** Problem details **
The response must be a precise copy of the records that follow.

:: Data supplied

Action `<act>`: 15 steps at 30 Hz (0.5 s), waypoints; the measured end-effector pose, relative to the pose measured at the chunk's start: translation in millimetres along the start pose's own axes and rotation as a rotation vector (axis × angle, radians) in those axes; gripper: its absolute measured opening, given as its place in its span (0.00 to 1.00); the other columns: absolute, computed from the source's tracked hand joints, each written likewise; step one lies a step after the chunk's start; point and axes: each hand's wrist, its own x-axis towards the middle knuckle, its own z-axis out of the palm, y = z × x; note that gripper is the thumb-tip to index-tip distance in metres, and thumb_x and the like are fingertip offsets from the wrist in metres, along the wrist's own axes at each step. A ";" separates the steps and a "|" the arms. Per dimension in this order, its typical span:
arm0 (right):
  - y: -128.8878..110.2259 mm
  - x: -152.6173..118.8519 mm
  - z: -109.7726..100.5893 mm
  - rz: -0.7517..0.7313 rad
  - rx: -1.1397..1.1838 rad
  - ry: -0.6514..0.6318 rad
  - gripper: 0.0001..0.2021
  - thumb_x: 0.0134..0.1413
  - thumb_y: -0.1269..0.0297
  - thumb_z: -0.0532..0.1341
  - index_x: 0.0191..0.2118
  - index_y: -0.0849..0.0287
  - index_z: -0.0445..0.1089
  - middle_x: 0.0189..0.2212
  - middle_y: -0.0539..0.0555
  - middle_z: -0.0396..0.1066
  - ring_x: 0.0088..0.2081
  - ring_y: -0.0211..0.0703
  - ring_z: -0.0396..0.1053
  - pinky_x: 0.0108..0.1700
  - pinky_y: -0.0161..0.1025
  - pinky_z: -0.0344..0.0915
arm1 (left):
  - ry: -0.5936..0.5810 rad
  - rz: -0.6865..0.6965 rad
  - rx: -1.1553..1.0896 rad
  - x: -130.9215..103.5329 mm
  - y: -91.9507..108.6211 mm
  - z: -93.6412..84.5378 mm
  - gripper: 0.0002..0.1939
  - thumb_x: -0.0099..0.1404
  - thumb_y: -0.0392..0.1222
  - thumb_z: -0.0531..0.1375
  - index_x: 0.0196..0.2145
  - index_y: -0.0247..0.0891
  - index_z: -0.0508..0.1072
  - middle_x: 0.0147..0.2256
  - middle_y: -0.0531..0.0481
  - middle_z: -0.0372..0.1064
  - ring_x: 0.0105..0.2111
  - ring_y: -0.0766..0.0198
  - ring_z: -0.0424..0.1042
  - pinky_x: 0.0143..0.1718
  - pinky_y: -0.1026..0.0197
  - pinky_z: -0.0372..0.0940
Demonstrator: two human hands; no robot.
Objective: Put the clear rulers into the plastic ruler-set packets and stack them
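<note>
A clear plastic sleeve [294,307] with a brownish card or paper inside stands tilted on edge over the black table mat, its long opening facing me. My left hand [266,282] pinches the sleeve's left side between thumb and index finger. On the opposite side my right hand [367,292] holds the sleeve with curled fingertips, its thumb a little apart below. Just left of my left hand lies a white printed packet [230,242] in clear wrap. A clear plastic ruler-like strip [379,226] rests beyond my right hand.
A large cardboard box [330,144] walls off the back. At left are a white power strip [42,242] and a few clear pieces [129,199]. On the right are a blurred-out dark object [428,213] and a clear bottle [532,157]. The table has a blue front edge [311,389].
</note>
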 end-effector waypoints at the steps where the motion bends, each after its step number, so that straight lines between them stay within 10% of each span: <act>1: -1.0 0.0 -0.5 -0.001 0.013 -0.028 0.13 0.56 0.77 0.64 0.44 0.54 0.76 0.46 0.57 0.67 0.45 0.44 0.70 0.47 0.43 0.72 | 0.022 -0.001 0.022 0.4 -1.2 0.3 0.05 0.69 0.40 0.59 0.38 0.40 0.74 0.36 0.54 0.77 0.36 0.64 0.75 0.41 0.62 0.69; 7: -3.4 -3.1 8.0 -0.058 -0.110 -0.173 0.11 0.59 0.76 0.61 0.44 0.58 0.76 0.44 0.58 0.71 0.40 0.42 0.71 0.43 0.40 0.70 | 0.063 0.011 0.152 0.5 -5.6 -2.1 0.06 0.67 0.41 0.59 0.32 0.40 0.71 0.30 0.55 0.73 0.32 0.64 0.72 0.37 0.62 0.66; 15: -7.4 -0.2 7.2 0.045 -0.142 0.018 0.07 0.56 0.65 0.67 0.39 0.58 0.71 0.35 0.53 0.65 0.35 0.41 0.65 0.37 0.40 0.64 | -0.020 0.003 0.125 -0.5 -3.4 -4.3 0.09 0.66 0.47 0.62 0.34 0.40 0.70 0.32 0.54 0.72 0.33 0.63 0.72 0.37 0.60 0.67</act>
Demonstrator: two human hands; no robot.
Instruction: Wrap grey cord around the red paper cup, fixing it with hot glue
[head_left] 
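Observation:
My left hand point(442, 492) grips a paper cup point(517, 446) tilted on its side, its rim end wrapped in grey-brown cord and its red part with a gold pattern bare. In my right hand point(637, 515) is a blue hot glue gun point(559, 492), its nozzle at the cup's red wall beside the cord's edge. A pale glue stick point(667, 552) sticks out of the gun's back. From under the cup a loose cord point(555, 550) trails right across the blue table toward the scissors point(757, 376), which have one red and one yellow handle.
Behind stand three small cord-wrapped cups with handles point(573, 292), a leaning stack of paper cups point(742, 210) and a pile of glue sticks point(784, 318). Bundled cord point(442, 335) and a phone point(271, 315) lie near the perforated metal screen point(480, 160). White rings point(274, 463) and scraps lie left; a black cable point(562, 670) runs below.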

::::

** Problem solution **
Action `<act>`: 15 steps at 30 Hz (0.5 s), waypoints; the measured end-effector pose, relative to the pose measured at the chunk's start: translation in millimetres along the start pose's own axes and rotation as a rotation vector (axis × angle, radians) in those axes; gripper: its absolute measured opening, given as its place in its span (0.00 to 1.00); the other columns: absolute, computed from the source's tracked hand joints, each written likewise; step one lies a step after the chunk's start; point and axes: each hand's wrist, its own x-axis towards the middle knuckle, its own z-axis out of the palm, y = z × x; note that gripper is the thumb-tip to index-tip distance in metres, and thumb_x and the like are fingertip offsets from the wrist in metres, along the wrist's own axes at each step. A ";" separates the steps and a "|" the arms. Per dimension in this order, its typical span:
arm0 (right):
  - y: -128.8878..110.2259 mm
  - x: -152.6173..118.8519 mm
  - z: -109.7726..100.5893 mm
  - rz: -0.7517..0.7313 rad
  - rx: -1.1397..1.1838 rad
  - ry: -0.6514..0.6318 rad
  - gripper: 0.0001..0.2021
  - thumb_x: 0.0134..0.1413
  - thumb_y: -0.1269..0.0297
  - thumb_z: -0.0532..0.1341
  - index_x: 0.0191..0.2118
  - index_y: -0.0849..0.0287
  - index_z: -0.0445..0.1089
  - middle_x: 0.0189..0.2212
  - middle_y: -0.0539..0.0555
  - middle_z: -0.0396..0.1066
  - ring_x: 0.0088..0.2081
  - ring_y: -0.0211..0.0703
  - ring_z: -0.0396..0.1053
  - pinky_x: 0.0108..0.1700
  - pinky_y: -0.0161..0.1025
  - pinky_z: -0.0344..0.0915
arm1 (left):
  - ry: -0.5936..0.5810 rad
  - rz: -0.6865..0.6965 rad
  - rx: -1.1553..1.0896 rad
  - x: -130.9215..103.5329 mm
  - y: -91.9507..108.6211 mm
  - z: -93.6412..84.5378 mm
  - gripper: 0.0002..0.1939
  - thumb_x: -0.0099..0.1404
  - thumb_y: -0.0392..0.1222
  - thumb_z: -0.0531..0.1375
  - index_x: 0.0196..0.2145
  - index_y: -0.0247..0.0891
  - index_z: -0.0508..0.1072
  - middle_x: 0.0147..0.2256
  - middle_y: -0.0531..0.0481
  - middle_z: -0.0372..0.1064
  - ring_x: 0.0105..0.2111
  - ring_y: -0.0766..0.0198
  - ring_z: -0.0424..0.1042
  - pinky_x: 0.0143..0.1718
  - pinky_y: -0.1026..0.0197
  - pinky_z: -0.0372..0.0940
Demonstrator: two human hands; no robot.
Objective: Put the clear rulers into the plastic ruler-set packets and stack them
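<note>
A clear plastic sleeve [294,307] with a brownish card or paper inside stands tilted on edge over the black table mat, its long opening facing me. My left hand [266,282] pinches the sleeve's left side between thumb and index finger. On the opposite side my right hand [367,292] holds the sleeve with curled fingertips, its thumb a little apart below. Just left of my left hand lies a white printed packet [230,242] in clear wrap. A clear plastic ruler-like strip [379,226] rests beyond my right hand.
A large cardboard box [330,144] walls off the back. At left are a white power strip [42,242] and a few clear pieces [129,199]. On the right are a blurred-out dark object [428,213] and a clear bottle [532,157]. The table has a blue front edge [311,389].
</note>
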 end-effector waypoints at the steps where the motion bends, each after its step number, so that straight lines between them stay within 10% of each span: <act>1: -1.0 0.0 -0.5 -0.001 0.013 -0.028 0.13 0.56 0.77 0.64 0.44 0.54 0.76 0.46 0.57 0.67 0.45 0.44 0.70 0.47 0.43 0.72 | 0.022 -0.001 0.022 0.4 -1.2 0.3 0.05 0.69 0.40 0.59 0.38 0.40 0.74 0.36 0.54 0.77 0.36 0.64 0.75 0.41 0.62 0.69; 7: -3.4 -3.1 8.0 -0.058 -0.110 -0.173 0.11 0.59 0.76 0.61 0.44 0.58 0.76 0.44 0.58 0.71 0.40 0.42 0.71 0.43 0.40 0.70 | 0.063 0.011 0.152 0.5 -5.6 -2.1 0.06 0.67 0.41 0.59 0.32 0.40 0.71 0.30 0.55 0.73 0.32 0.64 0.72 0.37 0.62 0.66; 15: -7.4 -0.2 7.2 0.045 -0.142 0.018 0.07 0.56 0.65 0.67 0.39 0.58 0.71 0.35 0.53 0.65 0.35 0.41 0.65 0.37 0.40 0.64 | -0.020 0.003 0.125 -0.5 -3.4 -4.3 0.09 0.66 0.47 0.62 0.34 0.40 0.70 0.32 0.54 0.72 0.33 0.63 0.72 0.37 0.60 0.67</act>
Demonstrator: two human hands; no robot.
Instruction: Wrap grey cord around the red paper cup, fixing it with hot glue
[head_left] 
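Observation:
My left hand point(442, 492) grips a paper cup point(517, 446) tilted on its side, its rim end wrapped in grey-brown cord and its red part with a gold pattern bare. In my right hand point(637, 515) is a blue hot glue gun point(559, 492), its nozzle at the cup's red wall beside the cord's edge. A pale glue stick point(667, 552) sticks out of the gun's back. From under the cup a loose cord point(555, 550) trails right across the blue table toward the scissors point(757, 376), which have one red and one yellow handle.
Behind stand three small cord-wrapped cups with handles point(573, 292), a leaning stack of paper cups point(742, 210) and a pile of glue sticks point(784, 318). Bundled cord point(442, 335) and a phone point(271, 315) lie near the perforated metal screen point(480, 160). White rings point(274, 463) and scraps lie left; a black cable point(562, 670) runs below.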

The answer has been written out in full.